カナビスがADHDの症状を抑える

Source: MPP Blog
Pub date: 20 Oct 2008
Can Marijuana Help ADHD?
Author: Bruce Mirken
http://blog.mpp.org/?p=185


イギリス・ノッチンガム大学の研究チームが統合失調症研究ジャーナルも発表した 新しい研究 によると、カナビスが注意欠陥多動性障害(ADHD)に苦しむ人の役に立つことが示された。また、この研究では、議論の続いているカナビスと統合失調症の関連についても新たな見方を示している。

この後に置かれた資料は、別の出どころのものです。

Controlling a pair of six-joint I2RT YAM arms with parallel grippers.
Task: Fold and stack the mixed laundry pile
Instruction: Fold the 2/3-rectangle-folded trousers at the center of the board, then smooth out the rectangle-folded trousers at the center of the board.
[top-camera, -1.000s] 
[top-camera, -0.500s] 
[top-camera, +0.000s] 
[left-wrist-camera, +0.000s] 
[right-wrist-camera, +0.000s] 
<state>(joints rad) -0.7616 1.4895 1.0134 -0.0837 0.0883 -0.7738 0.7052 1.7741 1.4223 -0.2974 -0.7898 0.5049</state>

研究では14才から21才の若者を対象に、36人の遺伝的な精神障害ハイリスク・グループ、25人のADHD患者グループ、72人の健康な対照群グループの3グループに分けて、それぞれをさらにカナビス・ユーザーと非ユーザーに区分けして、各種の心理テストを実施した。

その結果、遺伝的な精神障害ハイリスク・グループでは、カナビス使用と精神の健康障害の間に関連が見られたが、他のグループでは関連はなかった。このことは、精神的脆弱性を抱えた遺伝的に精神障害になりやすい人に対してはカナビスが悪影響を与える可能性があるものの、健康な人に対してはカナビスが精神病を引き起こすことはないことを示唆している。

また、ADHDグループの結果では、いくつかのテストでカナビス・ユーザーのほうが非ユーザーよりも良好に機能する傾向が示されており、カナビスがADHDの症状を改善する可能性を持っていることを示唆している。

このことについて研究者たちは、カナビスには「 ADHDの行動症状の一部を抑える」 メカニズムが備わっているとも考えられ、この分野での研究がもっと必要だと呼びかけている。